Tech stocks on track for another record year in 2018

Amazon, Apple, Netflix and Facebook have led the gains.

ByABC News
December 14, 2017, 3:06 PM
The logo of Apple is seen on an Apple Store in New York. Feb. 25, 2016.
The logo of Apple is seen on an Apple Store in New York. Feb. 25, 2016.
Thomas Trutschel/Photothek via Getty Images

— -- After driving the overall domestic market to dozens of new highs this year, the tech sector is poised for another stellar year in 2018.

Led by Amazon, Apple, Alphabet (Google), Netflix and Facebook, tech will probably remain the energizer bunny of market sectors.

The sector’s performance runs much broader and deeper than these household names. For example, in the third quarter, 90 percent of tech companies reported better-than-expected earnings and 84 percent beat revenue estimates.

Another lucrative year seems in store for tech, the largest sector by value, based on these factors:

The sustainability of the nearly nine-year bull market. Sure, that’s a long time for the bull to run, but the drivers of low inflation and low interest rates persist. The Fed is still projecting that market interest rates will stay low next year, fueling economic growth.

Projections of sustained high earnings relative to prices. Compared with non-tech S&P 500 companies, tech companies have relatively low forward price/earnings (P/E) ratios, meaning that you don’t have to pay a lot now for good earnings down the road. The tendency this year for tech earnings to exceed expectations will doubtless engender market confidence next year, spurring investment.

Positive signs from semi-conductor (microchip) companies. This subsector, among those with low forward P/E ratios, has historically been a bellwether, weakening before a general decline. Chip-company performance is currently strong, and this bodes well for the entire sector.

Strong revenue growth. Tech companies posted Q3 revenue growth of more than 10 percent compared with 5.3 percent for the S&P 500.

Prospects for a boost from pending Congressional legislation. Like the rest of the market, tech companies welcome the proposed reduction of the corporate tax rate and more favorable rules for expensing equipment purchases. And some tech companies, especially behemoths like Apple and Google, stand to benefit disproportionately from proposed changes in the tax treatment of repatriated cash now held overseas.
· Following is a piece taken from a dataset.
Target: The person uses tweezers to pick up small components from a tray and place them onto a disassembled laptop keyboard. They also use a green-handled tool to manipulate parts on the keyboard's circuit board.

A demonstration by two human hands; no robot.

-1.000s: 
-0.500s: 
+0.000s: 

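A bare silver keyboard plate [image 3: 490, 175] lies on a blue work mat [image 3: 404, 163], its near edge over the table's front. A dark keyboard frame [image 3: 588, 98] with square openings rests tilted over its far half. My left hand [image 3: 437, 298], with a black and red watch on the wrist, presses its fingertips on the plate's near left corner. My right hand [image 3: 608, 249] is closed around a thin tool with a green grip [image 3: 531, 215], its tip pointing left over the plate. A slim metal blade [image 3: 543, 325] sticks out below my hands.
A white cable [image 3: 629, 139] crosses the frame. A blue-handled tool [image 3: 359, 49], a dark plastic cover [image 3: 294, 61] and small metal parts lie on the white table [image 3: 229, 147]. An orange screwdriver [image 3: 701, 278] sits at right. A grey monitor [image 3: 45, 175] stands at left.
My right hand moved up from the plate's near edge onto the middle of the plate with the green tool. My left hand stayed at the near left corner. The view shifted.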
Some investors, including veterans of the tech debacle of the late 1990s, are concerned that the tech sector is overvalued. Yet there is abundant evidence to the contrary, including:

High sales figures posted by tech sub-sectors relative to the S&P 500. Information technology, for example, is excelling in price-to-sales, meaning that investors don’t have to pay a lot for high sales. So current values are by no means a stretch.

Earnings that bear no resemblance to the 1990s tech market. In Q3, tech had about 21 percent of the S&P 500’s earnings and about 25 percent of its total value, compared with about 13 percent and 29 percent, respectively, in December of 1999, just before the sector crashed.
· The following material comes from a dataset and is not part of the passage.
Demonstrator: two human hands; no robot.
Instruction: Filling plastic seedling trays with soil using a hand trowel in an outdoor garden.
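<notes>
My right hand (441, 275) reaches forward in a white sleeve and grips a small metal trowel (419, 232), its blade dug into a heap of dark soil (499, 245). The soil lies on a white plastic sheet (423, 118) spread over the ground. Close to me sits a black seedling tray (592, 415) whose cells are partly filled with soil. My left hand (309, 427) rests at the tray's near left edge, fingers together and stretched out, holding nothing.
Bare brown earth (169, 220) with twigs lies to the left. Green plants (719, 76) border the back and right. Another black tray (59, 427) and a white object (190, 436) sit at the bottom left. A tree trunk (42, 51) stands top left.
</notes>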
Performance of the FAANG stocks (Facebook, Amazon, Apple, Netflix and Google). Over the last five years, FAANG companies have performed even better than now-old-line tech companies that actually made a lot of money in the '90s, including Microsoft, Cisco, Intel and Oracle. Despite this, some Chicken Littles persist in false comparisons of FAANG with '90s disappointments.

With this kind of performance and projections, there are only two things that could derail tech.

The first is significant decline in the overall market. The bull’s legs are strong from low interest rates and improving global economies. So short of a correction (a natural decline of 10 percent), from which this market would probably rebound immediately, the market’s positives make a decline next year seem unlikely.

The other thing would be if the government decides to break up sector-dominant companies, including Facebook and Amazon. Bu this seems a highly unlikely move for the Trump administration.

Dave Sheaff Gilreath is a founding principal of Sheaff Brock Investment Advisors LLC. He has more than 30 years of experience in the financial services industry. Neither Gilreath nor members of his family own shares of the companies mentioned above.

Any opinions expressed in this column are solely those of the author.